Can Tech Budgets be a predictor of Survivability?
Evidence has emerged that this might be a possibility based on what economists Nicola Pierri and Yannick Timmer wrote in a working paper (Jan 2020) for the International Monetary Fund. The researchers found US Banks that adopted more Information Technology (IT) before the global financial crisis hit in 2008, had fewer loan defaults when the crisis hit, and also provided more credit after it began.
According to the researchers, it appears the tech-focused firms made more resilient loans. In 2010, at the peak of the credit crunch, banks in the top 25% of IT adoption had about half the problem loans of those in the bottom 25% in their measure of IT adoption.

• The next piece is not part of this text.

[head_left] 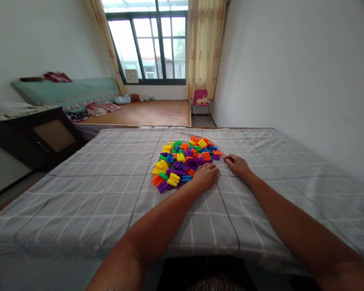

Pierri and Timmer wrote. “Our results suggest that technology adoption in lending can enhance financial stability through better monitoring and screening,” and that “The IT adoption of banks seems to give banks an informational advantage regarding the mortgage.”
In the years before the financial shock in 2008 and after the shock, loan performance was similar for banks, whether or not they adopted a lot of technology; the advantage of the Tech-savy crowd shows up during the crisis period when the financial system went into a tailspin as illustrated in the chart below.
Implications of the research
The research could be important for a range of stakeholders. My opinion is that this is applicable across industries in varying degrees and could form a new way for investors, asset managers to use this type of analysis when picking stocks and bonds.
What this could also mean is that firms who are financially less well off than their peers would not be able to afford investments in tech and would end up being less competitive.
Corporate Boards would need to rethink their IT budgets amidst the firms overall strategy and Investor relation teams would need to think up of new ways to better communicate their firm's IT budgets, strategy and outcomes.
The World is increasingly VUCA
VUCA is a phrase has been doing the rounds for the past few years now, from strategy class to boardroom discussions. VUCA — an acronym that stands for volatility, uncertainty, complexity and ambiguity, a combination of qualities that, taken together, somewhat characterizes the unprecedented situation the world is in right now. (For a better description, you can refer to the matrix below published by Harvard Business Review in the Jan - Feb 2014 issue)
The COVID-19 threat has led to economies across Asia, Europe and America being shutdown as social-distancing is introduced to curb the spread of the virus. IMF MD Kristalina Georgieva said "The outlook for global growth: for 2020 it is negative—a recession at least as bad as during the global financial crisis or worse."
At the same time the world is also trying to navigate an Oil shock, with crude prices plunging more than 50% since the highs of Dec 2019 (~$60).
These events, COVID-19 and the Oil shock are coming off the back of the US-China trade tensions which dominated headlines over 2018-2019.
Central Banks across the world have turned to their 2008 financial crisis playbook with quantitative easing measures (rate cuts and bond purchases) coupled with Governments announcing massive fiscal measures to support their economy through these difficult times.
With these measures in play, I have no doubt that the world will survive, but the next crisis might come faster than you think.
Survival and Innovation in ASEAN
Enterprises will be put under severe duress in the coming months as the recession happens. Survival is the first priority, but this crisis also provides a window of opportunity for investments in technology to be tested.
ASEAN enterprises have been embarking on digital transformation over the last few years investing in various new/emerging technologies (AI, Machine Learning, IoT, etc). In 2019, the findings of the AIBP Survey showed that an increasing number of enterprises in ASEAN have implemented IoT solutions for their businesses – a more than 60% increase of respondents compared to 2017. However, on this enlarged base, a lower percentage (only 4%) are reporting actual benefits from these projects. Is this an indicator of non profitable technology projects? Or are these firms yet to realise results?
From the IMF data on US banks shown earlier, perhaps, this is the period that enterprises will start to reap the benefits of digital transformation.
Amazon Web Services (AWS) was still a new project when the last recession started in 2008. Thanks to Amazon’s heavy investments into technology at the time, it turned to be be one of the most successful businesses of the following decade. Could this be the AWS moment for enterprises that have been faithfully investing in technology?